Repeat each line of the data below exactly, but skip the pictures.

(Beginning of DATA BLOCK)

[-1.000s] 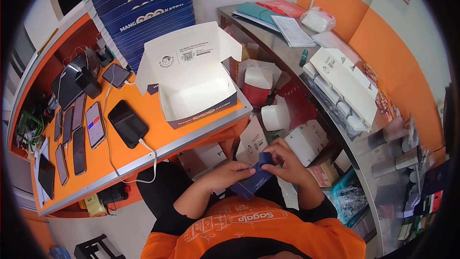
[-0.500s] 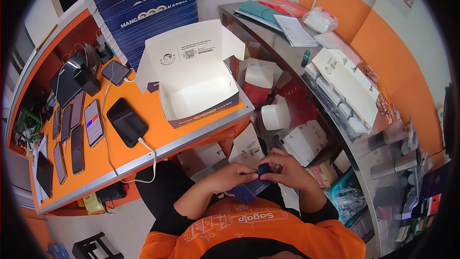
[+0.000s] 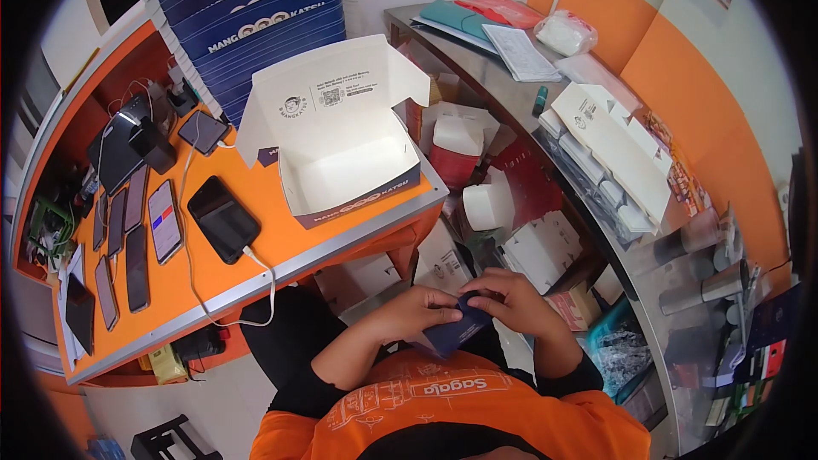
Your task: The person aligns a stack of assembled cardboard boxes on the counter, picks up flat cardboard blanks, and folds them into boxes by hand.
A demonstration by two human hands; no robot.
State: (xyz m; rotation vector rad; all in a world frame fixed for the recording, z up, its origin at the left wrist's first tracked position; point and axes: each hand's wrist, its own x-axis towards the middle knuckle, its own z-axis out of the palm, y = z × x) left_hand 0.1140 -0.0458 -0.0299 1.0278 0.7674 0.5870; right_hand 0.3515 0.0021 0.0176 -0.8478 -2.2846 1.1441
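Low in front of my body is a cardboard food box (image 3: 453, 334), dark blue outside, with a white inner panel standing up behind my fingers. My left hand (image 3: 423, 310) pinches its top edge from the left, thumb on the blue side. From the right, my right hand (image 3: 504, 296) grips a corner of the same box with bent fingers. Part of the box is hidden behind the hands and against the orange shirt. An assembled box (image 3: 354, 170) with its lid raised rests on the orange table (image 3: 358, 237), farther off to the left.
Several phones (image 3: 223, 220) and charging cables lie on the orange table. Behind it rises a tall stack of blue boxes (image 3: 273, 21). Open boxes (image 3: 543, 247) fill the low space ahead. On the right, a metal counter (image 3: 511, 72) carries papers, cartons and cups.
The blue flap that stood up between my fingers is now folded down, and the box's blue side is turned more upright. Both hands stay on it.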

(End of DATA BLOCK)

→ OUTPUT
[-1.000s] 
[-0.500s] 
[+0.000s] 
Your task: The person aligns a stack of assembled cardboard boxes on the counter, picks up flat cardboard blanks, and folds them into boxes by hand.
A demonstration by two human hands; no robot.
State: (xyz m; rotation vector rad; all in a world frame fixed for the recording, z up, its origin at the left wrist's first tracked position; point and axes: each hand's wrist, its own x-axis towards the middle knuckle, its own z-axis out of the palm, y = z × x) left_hand 0.1140 -0.0458 -0.0299 1.0278 0.7674 0.5870; right_hand 0.3515 0.0021 0.0176 -0.8478 -2.2846 1.1441
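Low in front of my body is a cardboard food box (image 3: 453, 334), dark blue outside, with a white inner panel standing up behind my fingers. My left hand (image 3: 423, 310) pinches its top edge from the left, thumb on the blue side. From the right, my right hand (image 3: 504, 296) grips a corner of the same box with bent fingers. Part of the box is hidden behind the hands and against the orange shirt. An assembled box (image 3: 354, 170) with its lid raised rests on the orange table (image 3: 358, 237), farther off to the left.
Several phones (image 3: 223, 220) and charging cables lie on the orange table. Behind it rises a tall stack of blue boxes (image 3: 273, 21). Open boxes (image 3: 543, 247) fill the low space ahead. On the right, a metal counter (image 3: 511, 72) carries papers, cartons and cups.
The blue flap that stood up between my fingers is now folded down, and the box's blue side is turned more upright. Both hands stay on it.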

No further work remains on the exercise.